Before he had even considered a proper tactical response, the Mech Warrior pulled into his primary triggers. Medium lasers stabbed ruby knives into the Tundra Wolf’s side while his overhead rotary spent a long, lethal stream of fifty-mil slugs hammering into the Tundra Wolf. The autocannon roared out hundreds of rounds. Two hundred. Three. Four, five, six…

And jammed. Pressed too hard too fast, the spinning barrels locked up with a grinding screech of metal against metal.

Stupid, stupid, stupid. Raul cursed himself silently as the Tundra Wolf shook off his desperate attack and swiveled around to come at him over the ruined Jupiter. The BattleMech stalked forward like a predator in search of prey, slow and with malicious intent. Its large laser sliced in at Raul’s Legionnaire, splashing armor off of his right arm. An earth-shaking spread of fifteen separate missiles pummeled Raul’s ’Mech and the surrounding desert floor. Two individual warheads slammed in on either side of his cockpit, like a one-two punch, shaking Raul against his harness and leaving behind the taste of blood from a bitten lip.

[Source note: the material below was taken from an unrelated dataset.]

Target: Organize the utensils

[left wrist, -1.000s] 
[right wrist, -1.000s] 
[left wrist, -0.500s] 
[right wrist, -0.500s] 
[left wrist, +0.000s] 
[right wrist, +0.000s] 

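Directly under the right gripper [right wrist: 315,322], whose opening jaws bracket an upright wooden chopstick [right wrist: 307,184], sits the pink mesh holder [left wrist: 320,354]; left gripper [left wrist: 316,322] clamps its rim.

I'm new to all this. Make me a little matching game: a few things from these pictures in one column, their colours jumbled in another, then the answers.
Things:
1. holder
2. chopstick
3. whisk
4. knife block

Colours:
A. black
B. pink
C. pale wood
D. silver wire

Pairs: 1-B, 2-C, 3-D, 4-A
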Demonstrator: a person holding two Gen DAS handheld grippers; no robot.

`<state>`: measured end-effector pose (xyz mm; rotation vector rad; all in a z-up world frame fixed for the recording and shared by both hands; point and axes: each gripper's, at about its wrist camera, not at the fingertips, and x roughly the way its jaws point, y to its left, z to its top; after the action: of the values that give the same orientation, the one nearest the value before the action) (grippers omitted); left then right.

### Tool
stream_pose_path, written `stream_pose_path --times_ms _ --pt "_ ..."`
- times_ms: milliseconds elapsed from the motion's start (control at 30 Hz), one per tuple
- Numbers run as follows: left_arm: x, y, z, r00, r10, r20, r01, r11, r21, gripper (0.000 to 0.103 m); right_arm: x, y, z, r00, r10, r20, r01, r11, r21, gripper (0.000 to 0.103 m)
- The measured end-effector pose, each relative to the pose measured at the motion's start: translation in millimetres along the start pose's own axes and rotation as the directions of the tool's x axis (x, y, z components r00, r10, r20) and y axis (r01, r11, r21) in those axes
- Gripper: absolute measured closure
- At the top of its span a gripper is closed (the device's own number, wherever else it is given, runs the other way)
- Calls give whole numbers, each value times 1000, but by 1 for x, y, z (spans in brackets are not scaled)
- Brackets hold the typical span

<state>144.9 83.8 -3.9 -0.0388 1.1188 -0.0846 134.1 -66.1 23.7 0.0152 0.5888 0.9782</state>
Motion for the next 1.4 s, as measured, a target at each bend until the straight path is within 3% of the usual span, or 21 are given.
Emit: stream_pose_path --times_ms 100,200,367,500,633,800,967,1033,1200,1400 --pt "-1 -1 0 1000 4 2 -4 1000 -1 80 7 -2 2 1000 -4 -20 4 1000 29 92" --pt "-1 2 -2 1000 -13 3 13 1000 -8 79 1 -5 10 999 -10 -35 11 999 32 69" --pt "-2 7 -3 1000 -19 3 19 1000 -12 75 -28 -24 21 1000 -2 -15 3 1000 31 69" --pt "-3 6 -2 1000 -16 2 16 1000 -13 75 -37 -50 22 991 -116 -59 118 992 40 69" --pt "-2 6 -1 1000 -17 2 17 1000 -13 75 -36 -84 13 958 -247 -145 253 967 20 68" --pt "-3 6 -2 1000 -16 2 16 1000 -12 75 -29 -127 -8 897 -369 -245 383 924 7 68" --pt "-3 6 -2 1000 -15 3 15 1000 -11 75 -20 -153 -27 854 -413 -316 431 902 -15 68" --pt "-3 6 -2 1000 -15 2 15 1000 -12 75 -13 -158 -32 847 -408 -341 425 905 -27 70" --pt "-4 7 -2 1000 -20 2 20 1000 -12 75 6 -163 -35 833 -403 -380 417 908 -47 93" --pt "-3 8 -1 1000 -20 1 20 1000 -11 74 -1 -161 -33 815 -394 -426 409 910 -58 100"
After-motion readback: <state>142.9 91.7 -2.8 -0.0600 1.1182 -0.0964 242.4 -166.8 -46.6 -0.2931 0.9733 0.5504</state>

To add injury to Raul’s insult, the AgroMech opened up behind him to drill through his back armor. He stumbled forward, recovering just in time to save himself from a three-story drop to the desert floor.

Reactor alarms spoke their general discontent into the cacophony of sirens and audio alerts as the stream of hot metal chipped away at the engine’s physical shielding. Failsafes threatened to dump a dampening field over the fusion chamber, but Raul slapped at the override to keep his ’Mech up and fighting. He turned to present fresh armor against the converted AgroMech, and worked to clear his jammed weapon.

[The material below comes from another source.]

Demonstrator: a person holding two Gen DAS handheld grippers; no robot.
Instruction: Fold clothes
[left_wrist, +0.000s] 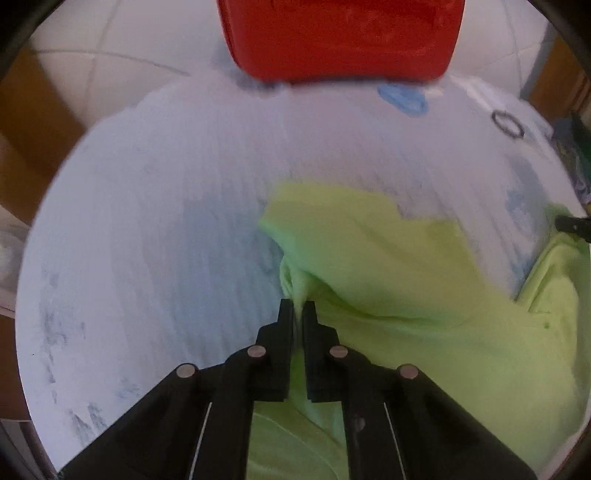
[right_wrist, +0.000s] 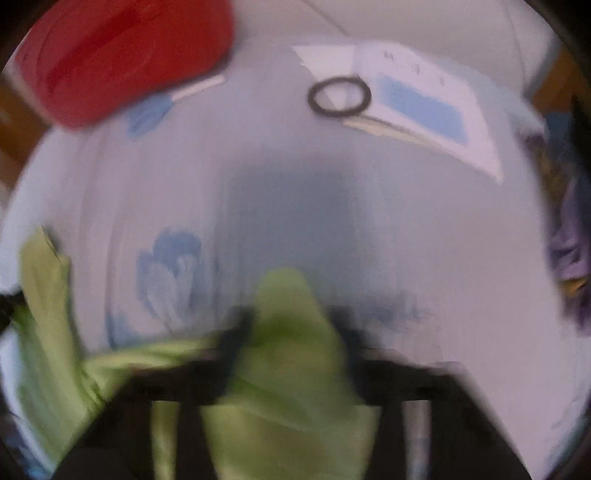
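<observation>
So both sets of tongs have a bite of the lime-green shirt (left_wrist: 369, 266) right now, which lies bunched on the pale blue-smudged desk (left_wrist: 147, 221) near its front edge. The left tongs (left_wrist: 298, 308) are pressed together on a thin ridge of fabric, you can see it squeezed up between the tips. The right tongs (right_wrist: 288, 325) are a blurry mess in their own camera, but a fat hump of green sits between the dark fingers and they look clamped on it too. If I'm reading it right, this is the bit where you lift and spread the thing flat before any folding happens, because the cloth between the two grips is all slack and rumpled. What I'd want here: pull the two pinches apart sideways until the edge between them goes taut, keep both at the same height so it doesn't twist, then drag it out over the open middle of the desk and lay it down smooth. The left pinch looks pretty skimpy, so a hard yank could slip it out, I'd go gently. Also mind the clutter at the far side, there's a red tub (left_wrist: 340, 37), a black ring (right_wrist: 340, 96) and some papers (right_wrist: 424, 99), and a flung sleeve could easily sweep those
</observation>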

“Purifiers, get control of that Agro. Jessie-one, worry the Wolf.”

Throwing a hovercraft against the Tundra Wolf would not have been Raul’s first choice, but he had to buy himself a few critical seconds. He worked the ammunition dump on the autocannon, clearing the jammed breach. Status lights blinked from red back to green as he stood up under another withering assault, again from both sides as the remaining AgroMech and the Tundra Wolf worked him over with autocannon and missiles.

Then the AgroMech went down with half a dozen Purifier battlesuits clinging to its back, ripping through armor and engine, and the tactical carrier launched a full spread of short-range missiles into the Tundra Wolf’s face.

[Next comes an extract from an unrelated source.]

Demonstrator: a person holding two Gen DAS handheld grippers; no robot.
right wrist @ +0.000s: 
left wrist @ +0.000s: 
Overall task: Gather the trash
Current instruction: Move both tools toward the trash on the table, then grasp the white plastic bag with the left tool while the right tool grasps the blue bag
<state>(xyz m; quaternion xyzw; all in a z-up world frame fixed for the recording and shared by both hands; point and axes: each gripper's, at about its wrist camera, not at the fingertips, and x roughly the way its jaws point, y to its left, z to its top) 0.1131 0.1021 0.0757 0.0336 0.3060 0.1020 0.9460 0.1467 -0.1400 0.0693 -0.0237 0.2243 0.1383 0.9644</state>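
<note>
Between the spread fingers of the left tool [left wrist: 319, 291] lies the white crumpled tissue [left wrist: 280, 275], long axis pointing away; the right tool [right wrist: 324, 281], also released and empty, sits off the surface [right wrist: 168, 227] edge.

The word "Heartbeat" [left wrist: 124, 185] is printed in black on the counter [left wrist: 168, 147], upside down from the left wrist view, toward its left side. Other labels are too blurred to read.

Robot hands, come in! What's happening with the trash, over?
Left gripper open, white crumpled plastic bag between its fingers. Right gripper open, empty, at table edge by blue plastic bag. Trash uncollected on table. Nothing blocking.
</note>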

They bought Raul the extra few seconds he needed to set his feet firmly beneath him, pulling his targeting crosshairs over the Tundra Wolf’s blocky outline.

Short pull. Long pull. This time Raul varied the way he ate into his ammunition reserves, careful of the weapon’s needs. When he needed to rest the rotary, he chopped at the tall BattleMech with his trio of lasers. Between the damaged shielding and his nonstop fire, temperatures in the cockpit climbed slowly but steadily through the yellow band and into the red. And all the while Star Colonel Torrent worked him over with more missiles, and more. A pair of medium lasers. Missiles…

Torrent had lost his large laser!

The realization slapped Raul back into a semblance of coherent thought. He had not been weighing his chances, or worrying about what the best strategic opportunity might be. In those first moments after the fall of Sir Powers, all Raul could think of were Tassa’s earlier words. They wouldn’t fail. They couldn’t. He understood her better now. Kyle Powers had drawn a line in the sand—right here. And right here was where Raul had unconsciously decided to hold that line until he broke under Torrent’s guns.